This post, challenging apostates to justify their apostasy, is science-free.
When the climatology of global warming degenerated in the public realm from science into nothing more than competing litmus-tests of ideological obedience, the function it performs now, I dropped it as an interest. Thus I remain neither skeptic nor denier; the subject as it currently deploys itself simply no longer attracts my interest. Life is too short to waste time on such things.
H. M. Stuart
Alexandria
HM, While I can see your point, I am concerned that continued ignoring of the impact of rapidly increasing CO2 in our environment posed a catastrophic future. Here is a piece on ocean acidification http://www.ocean-acidification.net/FAQacidity.html . Completely ignoring climate, ocean pH approaching 7.5 or less would be catastrophic for ocean life. Given that somewhere between 20 and 35 percent of human protein comes from the ocean, this should scare the hell out of even those who are not concerned about temperature of the climate.
My good Edward,
But ocean acidification is an entirely different and separable phenomenon from (purported A)GW, is it not, with entirely different and separable outcomes. At least, scientifically.

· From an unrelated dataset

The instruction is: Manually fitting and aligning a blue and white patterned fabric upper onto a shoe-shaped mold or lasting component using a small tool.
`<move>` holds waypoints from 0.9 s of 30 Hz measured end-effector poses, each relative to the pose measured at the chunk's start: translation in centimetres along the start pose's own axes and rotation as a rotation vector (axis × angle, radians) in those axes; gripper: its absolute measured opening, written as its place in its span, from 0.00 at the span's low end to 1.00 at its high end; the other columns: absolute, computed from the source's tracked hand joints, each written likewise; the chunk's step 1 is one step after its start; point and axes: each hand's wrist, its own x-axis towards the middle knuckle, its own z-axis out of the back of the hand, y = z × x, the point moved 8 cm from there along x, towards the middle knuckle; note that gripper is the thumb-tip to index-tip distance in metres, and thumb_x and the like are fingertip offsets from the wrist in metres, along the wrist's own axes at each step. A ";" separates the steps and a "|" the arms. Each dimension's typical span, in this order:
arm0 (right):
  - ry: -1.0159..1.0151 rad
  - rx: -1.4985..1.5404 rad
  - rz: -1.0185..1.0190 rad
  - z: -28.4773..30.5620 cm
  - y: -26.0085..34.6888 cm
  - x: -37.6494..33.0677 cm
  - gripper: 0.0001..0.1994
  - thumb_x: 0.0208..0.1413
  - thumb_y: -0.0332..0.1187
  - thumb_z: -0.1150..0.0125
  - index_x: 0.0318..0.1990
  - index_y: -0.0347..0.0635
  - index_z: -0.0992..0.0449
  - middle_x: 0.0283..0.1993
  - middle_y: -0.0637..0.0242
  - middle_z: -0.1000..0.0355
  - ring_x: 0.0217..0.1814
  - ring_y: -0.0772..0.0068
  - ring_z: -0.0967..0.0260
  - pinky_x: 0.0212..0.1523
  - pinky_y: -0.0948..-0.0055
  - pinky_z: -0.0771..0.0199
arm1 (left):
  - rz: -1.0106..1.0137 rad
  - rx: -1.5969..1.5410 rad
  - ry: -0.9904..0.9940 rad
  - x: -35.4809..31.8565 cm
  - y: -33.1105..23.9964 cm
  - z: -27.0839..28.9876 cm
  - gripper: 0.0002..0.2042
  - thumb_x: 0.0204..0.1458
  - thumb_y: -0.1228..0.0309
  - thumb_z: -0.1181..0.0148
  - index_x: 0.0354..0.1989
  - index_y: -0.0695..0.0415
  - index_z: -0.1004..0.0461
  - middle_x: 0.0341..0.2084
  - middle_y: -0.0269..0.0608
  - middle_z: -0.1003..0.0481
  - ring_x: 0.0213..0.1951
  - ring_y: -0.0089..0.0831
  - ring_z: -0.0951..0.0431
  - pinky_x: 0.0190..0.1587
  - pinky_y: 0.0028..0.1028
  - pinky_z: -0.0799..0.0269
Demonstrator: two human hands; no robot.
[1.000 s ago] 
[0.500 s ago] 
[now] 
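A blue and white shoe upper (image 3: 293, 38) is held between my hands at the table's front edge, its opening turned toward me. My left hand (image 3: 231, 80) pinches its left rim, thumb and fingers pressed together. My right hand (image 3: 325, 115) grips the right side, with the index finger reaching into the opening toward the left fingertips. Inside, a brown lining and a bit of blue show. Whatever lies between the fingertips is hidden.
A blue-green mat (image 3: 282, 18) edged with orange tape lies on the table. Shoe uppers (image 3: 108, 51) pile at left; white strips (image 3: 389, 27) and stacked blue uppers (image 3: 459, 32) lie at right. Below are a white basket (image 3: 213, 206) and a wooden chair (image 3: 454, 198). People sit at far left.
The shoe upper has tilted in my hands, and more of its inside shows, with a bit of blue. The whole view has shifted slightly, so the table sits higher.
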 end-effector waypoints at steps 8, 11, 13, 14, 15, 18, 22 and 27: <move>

Oddly, though, we hear no one, absolutely no one, discussing such distinctions. There is no one left with any scientific interest in doing so.
H. M. Stuart
Alexandria
Yes, HM. They are different phenomena. But not so separate as both have as the root cause, increased CO2. Here is an article discussing both and what is happening. Many of the oceanography articles are very difficult reads. This one is rather simple. Also, this one talks of “acidification” which is a rather loose term. Ocean pH is mildly alkaline. However, very small lowering of that pH (still alkaline but less so) leads to major changes not the least of which is inability of shell fish to lay down calcium carbonate.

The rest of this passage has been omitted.